Centenarian reflects on Easter over the years
Having been blessed to see her 100th birthday in January, Hazel Espeut has seen many Easters. Nevertheless, the centenarian said she never grows tired of celebrating the death, burial and resurrection of Jesus Christ during the holy season.
Yesterday, Espeut was among the congregants who attended the annual Good Friday service at St Michael's Church in Kingston, where she ministered to the audience through the poem Crucifixion.
"It's a sacred time for me. I look forward to this time every year," she told The Gleaner. "I say the poem every year. There is a section which talks about the interaction between Jesus and His mother; that part is most sacred for me. It touches a lot of people also."
The 100-year-old, however, expressed disappointment with the waning interest she has seen developing over the years, especially among the youth population, indicating that Easter is beginning to lose its significance.
MUCH MORE SACRED
"Growing up, it was much more sacred. Persons' attitudes were much different. The younger people today, however, don't seem to understand what it is all about.
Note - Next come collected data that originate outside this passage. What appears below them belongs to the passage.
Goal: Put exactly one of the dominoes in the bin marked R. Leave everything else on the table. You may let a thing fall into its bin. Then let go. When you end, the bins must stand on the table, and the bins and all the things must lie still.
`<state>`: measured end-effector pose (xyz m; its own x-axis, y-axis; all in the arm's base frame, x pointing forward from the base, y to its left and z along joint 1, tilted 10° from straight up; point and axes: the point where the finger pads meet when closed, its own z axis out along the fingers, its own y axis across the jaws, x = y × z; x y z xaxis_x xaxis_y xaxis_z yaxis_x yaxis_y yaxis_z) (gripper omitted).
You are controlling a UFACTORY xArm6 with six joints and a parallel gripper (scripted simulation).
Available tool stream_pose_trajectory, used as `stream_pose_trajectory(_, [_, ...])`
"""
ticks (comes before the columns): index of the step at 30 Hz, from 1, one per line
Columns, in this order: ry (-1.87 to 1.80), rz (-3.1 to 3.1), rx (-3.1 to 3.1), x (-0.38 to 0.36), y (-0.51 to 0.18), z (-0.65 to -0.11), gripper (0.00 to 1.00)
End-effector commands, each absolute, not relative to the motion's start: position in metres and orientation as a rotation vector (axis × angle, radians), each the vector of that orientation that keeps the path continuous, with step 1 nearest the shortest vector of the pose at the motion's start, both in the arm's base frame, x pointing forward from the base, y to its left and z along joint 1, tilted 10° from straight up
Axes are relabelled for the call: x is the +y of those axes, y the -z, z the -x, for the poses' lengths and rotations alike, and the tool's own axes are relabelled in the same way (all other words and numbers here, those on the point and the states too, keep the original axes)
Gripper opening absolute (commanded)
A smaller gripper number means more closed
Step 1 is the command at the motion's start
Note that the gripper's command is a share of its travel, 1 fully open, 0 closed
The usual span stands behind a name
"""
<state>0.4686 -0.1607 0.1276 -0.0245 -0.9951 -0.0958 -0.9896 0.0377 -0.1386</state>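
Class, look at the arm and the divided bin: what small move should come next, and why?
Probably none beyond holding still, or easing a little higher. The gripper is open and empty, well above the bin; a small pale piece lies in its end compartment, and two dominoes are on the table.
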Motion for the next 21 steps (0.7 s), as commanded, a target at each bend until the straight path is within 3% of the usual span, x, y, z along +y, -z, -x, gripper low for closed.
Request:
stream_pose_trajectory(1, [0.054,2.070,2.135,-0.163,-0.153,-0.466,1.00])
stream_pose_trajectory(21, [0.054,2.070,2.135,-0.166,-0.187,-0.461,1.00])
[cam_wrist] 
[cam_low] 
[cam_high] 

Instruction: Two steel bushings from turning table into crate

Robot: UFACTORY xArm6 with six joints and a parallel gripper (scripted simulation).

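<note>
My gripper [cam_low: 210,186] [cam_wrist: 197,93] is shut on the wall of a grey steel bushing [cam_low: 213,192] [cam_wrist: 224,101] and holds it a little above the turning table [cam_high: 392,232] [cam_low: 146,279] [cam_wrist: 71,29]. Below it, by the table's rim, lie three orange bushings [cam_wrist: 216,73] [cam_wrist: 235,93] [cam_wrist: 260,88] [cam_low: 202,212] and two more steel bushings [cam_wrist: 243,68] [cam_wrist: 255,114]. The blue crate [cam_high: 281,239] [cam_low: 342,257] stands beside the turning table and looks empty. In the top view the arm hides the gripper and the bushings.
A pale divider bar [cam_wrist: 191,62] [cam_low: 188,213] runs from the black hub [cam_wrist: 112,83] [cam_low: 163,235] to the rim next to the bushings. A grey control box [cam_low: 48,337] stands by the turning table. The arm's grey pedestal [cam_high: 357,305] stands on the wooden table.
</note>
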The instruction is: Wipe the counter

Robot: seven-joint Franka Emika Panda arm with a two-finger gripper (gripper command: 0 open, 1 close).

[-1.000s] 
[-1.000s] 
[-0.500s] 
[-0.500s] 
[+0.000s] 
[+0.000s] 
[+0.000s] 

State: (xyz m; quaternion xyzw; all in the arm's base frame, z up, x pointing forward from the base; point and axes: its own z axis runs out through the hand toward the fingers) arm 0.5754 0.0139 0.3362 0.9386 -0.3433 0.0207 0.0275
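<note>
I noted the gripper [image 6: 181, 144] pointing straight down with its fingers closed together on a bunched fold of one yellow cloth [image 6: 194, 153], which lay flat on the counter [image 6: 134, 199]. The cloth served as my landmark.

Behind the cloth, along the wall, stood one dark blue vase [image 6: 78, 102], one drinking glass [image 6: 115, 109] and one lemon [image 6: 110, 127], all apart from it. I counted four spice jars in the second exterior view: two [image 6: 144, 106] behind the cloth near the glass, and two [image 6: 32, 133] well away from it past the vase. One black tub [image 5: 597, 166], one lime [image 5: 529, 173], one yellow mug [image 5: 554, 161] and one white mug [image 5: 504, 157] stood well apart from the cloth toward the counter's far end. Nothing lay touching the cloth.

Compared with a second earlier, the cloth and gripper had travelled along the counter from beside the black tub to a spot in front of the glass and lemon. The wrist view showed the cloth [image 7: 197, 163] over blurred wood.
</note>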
Times have changed. There is not enough recognition for Good Friday; there is no reverence. It means nothing to some of them now," said Espeut.
"I would love to see things go back to where it was, especially with the young people. I'm looking forward to church on Sunday, but that depends on how I feel. Sometimes I feel a lot of pain, sometimes I can hardly move, but all being well, I will be here because this is where I have been coming all my life (St Michael's Church)."